In Ireland, where the potato had reached in the first half of the 17th century and had become, by the 18th century, the main food along with a little milk and cheese of the peasantry. But disaster struck about a century later for the late blight turned the potato crop to brown rot and caused the infamous Irish famine.

The Irish blight, as we know now, was caused by the fungus Phytopthora infestans, which continues to be the bane of potato growers, who fight back with fungicides and resistant plant strains. Variants of the fungus found last year in New York and Washington states are resistant, according to Cornell University plant pathologist William Fry, to metalaxyl, the fungicide most commonly used to combat the blight.

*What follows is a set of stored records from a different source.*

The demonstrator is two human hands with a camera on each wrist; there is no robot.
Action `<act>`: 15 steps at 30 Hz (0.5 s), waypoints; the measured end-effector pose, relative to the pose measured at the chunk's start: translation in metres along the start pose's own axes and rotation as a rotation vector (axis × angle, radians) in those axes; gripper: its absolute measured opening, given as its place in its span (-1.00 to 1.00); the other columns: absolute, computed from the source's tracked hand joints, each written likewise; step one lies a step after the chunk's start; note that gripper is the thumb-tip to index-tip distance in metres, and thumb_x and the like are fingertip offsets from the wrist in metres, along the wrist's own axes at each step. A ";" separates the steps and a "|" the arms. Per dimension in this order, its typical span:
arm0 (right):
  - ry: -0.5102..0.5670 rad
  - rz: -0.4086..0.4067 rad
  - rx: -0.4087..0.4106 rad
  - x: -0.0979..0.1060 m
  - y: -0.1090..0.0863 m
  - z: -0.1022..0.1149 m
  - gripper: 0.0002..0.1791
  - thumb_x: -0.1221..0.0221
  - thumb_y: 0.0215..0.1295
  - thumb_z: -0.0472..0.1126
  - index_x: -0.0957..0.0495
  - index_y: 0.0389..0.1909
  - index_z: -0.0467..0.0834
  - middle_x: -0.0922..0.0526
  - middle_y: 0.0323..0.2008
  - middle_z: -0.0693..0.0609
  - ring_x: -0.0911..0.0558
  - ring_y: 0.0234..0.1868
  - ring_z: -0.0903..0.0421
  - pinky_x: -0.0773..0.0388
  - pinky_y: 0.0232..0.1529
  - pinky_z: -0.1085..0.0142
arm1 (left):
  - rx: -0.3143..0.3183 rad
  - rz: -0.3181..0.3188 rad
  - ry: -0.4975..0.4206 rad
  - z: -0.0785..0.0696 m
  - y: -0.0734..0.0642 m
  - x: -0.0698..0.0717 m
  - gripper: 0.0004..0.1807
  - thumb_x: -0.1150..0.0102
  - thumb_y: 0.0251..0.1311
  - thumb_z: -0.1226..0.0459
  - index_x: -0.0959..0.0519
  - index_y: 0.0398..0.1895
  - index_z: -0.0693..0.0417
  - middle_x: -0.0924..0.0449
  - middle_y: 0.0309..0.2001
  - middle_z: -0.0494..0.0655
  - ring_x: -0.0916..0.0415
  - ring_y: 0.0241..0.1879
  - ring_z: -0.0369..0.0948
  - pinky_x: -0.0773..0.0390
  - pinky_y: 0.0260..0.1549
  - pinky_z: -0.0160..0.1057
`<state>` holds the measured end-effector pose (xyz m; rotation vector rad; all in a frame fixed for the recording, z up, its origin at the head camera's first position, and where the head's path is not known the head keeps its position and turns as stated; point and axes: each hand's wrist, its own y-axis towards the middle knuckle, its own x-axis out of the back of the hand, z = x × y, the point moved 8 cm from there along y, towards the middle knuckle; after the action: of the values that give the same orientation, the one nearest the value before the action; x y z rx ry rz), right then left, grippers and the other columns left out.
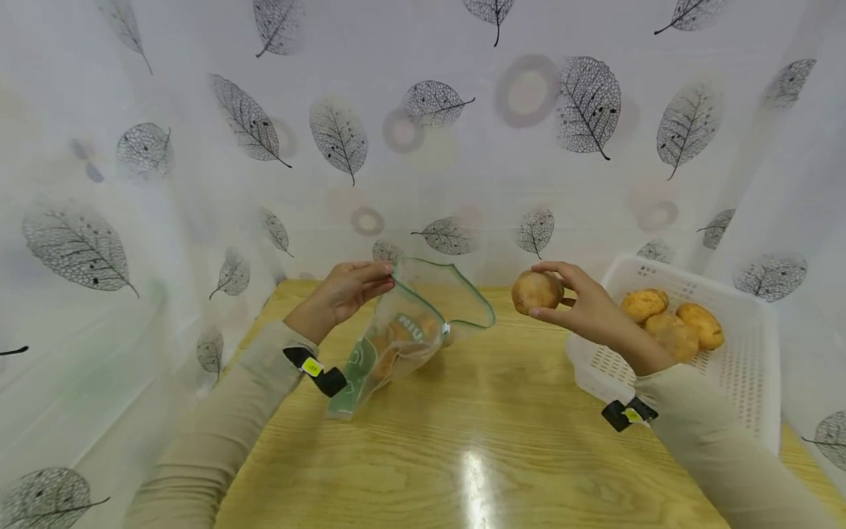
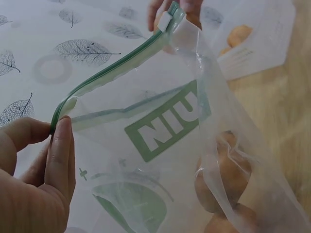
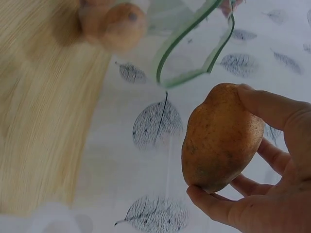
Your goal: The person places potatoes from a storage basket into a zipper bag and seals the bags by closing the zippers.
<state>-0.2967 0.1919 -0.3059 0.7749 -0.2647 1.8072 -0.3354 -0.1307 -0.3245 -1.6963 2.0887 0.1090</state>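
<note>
My left hand [image 1: 346, 292] pinches the green-edged rim of a clear zip bag [image 2: 160, 109] between thumb and fingers. The bag's mouth gapes toward the right, and a white slider [image 2: 165, 21] sits on its zip. Inside, low in the bag, lie several potatoes [image 2: 224, 170], seen through the plastic. To the right of the bag's mouth, my right hand [image 1: 581, 305] grips a single brown potato [image 3: 221, 138] with thumb and fingertips, held up above the table and apart from the bag.
At the right stands a white perforated plastic basket [image 1: 747, 367] with several potatoes [image 1: 700, 325] in it, partly behind my right forearm. Everything rests on a wood-grain table [image 1: 423, 455]. A pale curtain [image 1: 410, 198] with a leaf print hangs behind the table and along its sides.
</note>
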 end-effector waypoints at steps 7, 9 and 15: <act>0.042 0.015 0.046 -0.027 0.019 0.021 -0.28 -0.36 0.16 -0.15 -0.28 0.32 -0.10 -0.19 0.33 -0.18 -0.37 0.25 -0.27 -0.47 0.19 -0.18 | 0.017 -0.043 0.010 -0.001 -0.001 0.003 -0.77 -0.03 0.32 0.49 -0.64 -0.42 0.15 -0.65 -0.45 -0.04 -0.64 -0.45 -0.24 -0.70 -0.30 -0.44; 0.056 0.011 0.067 -0.035 0.023 0.026 -0.28 -0.36 0.16 -0.16 -0.29 0.32 -0.11 -0.20 0.32 -0.18 -0.40 0.22 -0.26 -0.49 0.17 -0.16 | 0.017 -0.053 0.009 -0.002 -0.002 0.004 -0.77 -0.04 0.32 0.48 -0.65 -0.43 0.14 -0.65 -0.44 -0.04 -0.64 -0.45 -0.24 -0.70 -0.31 -0.44; 0.055 -0.038 0.112 -0.053 0.030 0.040 -0.28 -0.37 0.15 -0.14 -0.30 0.32 -0.10 -0.24 0.32 -0.15 -0.39 0.23 -0.17 -0.53 0.15 -0.13 | -0.003 -0.050 0.008 -0.004 -0.004 0.006 -0.74 -0.05 0.32 0.47 -0.67 -0.46 0.13 -0.64 -0.44 -0.05 -0.63 -0.44 -0.25 -0.70 -0.30 -0.45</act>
<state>-0.2993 0.1190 -0.3022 0.8021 -0.1127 1.8161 -0.3336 -0.1386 -0.3228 -1.7524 2.0510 0.0903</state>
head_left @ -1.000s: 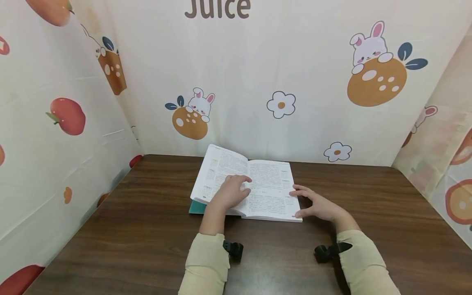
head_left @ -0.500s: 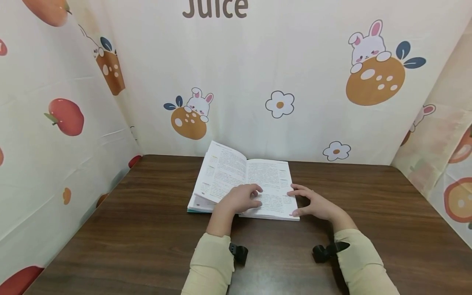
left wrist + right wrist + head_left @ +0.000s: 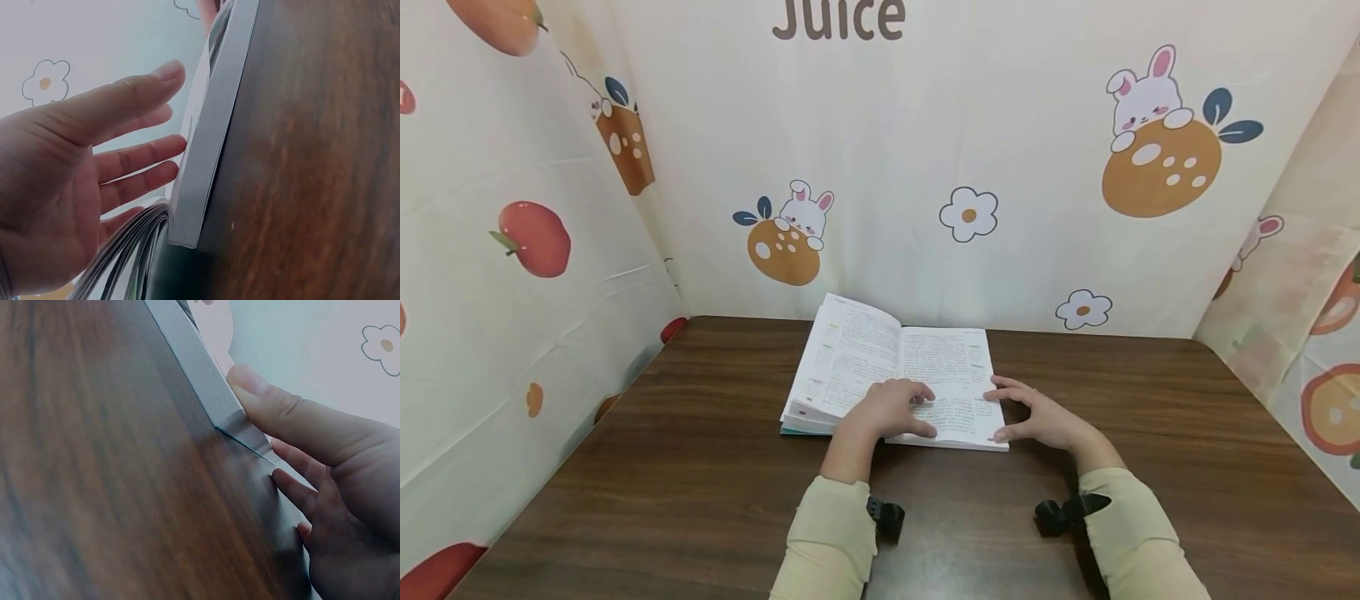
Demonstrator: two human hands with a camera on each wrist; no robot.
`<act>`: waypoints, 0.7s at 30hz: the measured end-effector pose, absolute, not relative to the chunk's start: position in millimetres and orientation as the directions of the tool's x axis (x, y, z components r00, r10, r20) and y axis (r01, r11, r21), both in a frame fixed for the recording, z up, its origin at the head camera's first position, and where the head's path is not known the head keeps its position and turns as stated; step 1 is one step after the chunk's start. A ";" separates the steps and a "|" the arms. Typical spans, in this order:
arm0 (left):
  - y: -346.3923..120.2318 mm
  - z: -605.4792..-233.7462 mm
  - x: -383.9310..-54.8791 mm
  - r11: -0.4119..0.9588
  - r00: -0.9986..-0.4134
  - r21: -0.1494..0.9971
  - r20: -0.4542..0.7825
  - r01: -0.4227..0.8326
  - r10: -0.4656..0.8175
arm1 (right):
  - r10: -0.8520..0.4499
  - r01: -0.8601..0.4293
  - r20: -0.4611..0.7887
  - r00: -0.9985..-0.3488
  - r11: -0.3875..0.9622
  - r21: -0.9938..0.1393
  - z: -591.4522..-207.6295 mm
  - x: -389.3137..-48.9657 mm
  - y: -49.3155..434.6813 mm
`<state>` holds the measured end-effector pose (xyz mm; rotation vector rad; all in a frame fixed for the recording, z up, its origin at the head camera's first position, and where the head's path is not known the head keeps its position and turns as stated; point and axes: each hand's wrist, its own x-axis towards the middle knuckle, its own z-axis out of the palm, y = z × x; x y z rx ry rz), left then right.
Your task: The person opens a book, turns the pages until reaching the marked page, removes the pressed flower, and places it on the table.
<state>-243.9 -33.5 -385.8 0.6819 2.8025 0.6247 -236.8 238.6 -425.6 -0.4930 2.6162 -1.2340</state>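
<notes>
An open book (image 3: 943, 367) with white printed pages lies on the table, its left-hand pages fanned up and tilted. My left hand (image 3: 891, 410) is over the lower part of the book, its fingers loosely spread above the right page. In the left wrist view, this hand's fingertips (image 3: 178, 142) are right at the page surface with nothing between thumb and fingers. At the book's right edge is my right hand (image 3: 1047, 418). Its thumb (image 3: 250, 387) rests at the near corner in the right wrist view, while the other fingers touch along the side edge and the table.
The dark wooden table (image 3: 700, 467) stretches out on both sides of the book. Behind it hangs a white curtain (image 3: 887, 150) printed with rabbits, fruit and flowers. A black wrist camera (image 3: 887, 518) is strapped at the left sleeve and another camera (image 3: 1060, 517) at the right.
My left hand has moved right, from near the book's middle onto the right page. A left-hand leaf lifted at the half-second mark and has since settled leftward. The right hand stays at the edge.
</notes>
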 end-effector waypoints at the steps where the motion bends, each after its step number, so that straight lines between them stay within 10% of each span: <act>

Researchers in South America, Europe and the Middle East report encountering a new variant of the fungus, which can reproduce with the common fungus.

It is not surprising that the potato spread rapidly and widely in some countries because of peculiarly dramatic circumstances. In Ireland, for instance, a piece of land that could grow enough wheat to feed one person, could grow enough potatoes to feed two. In other instances, it was the threat of war because an army could easily destroy a wheat field by tramping through it, but it could camp all summer on a potato field without destroying the autumn crop.

Indeed, every war seems to have encouraged potato cultivation. It happened in Alsace during the second half of the 17th century; in Flanders, during the War of the Augsburg League (1688-97); during the War of the Spanish Succession; followed by the War of the Austrian Succession (which coincided with the cereal crisis of 1740), and in Germany, during the Seven-Year War (1756-63) and the War of Bavarian Succession ( 1778-79), which, in fact, has come to be known as the potato war.

By the end of the 18th century, potatoes had replaced cereal consumption, by as much as 40 per cent in Flanders, for example, by 1791. But the potato revolution that blanketed Europe mainly during the 19th century, drove a great variety of vegetables and pulses from kitchen gardens to fields. Smith wrote in The Wealth of Nations, "Potatoes, turnips, carrots and cabbages -- things which were formerly never raised but by the spade, but which are now commonly raised by the plough. All sorts of garden stuff, too, has become cheaper." Some 30 years later, a Frenchman in London noted the abundance of home-grown vegetables, "which are served in the unadorned simplicity of their natural state, like hay to horses."

---Based on The Structures of Everyday Life by Fernand Braudel, translated by Sian Reynolds and published by William Collins Sons & Co Ltd.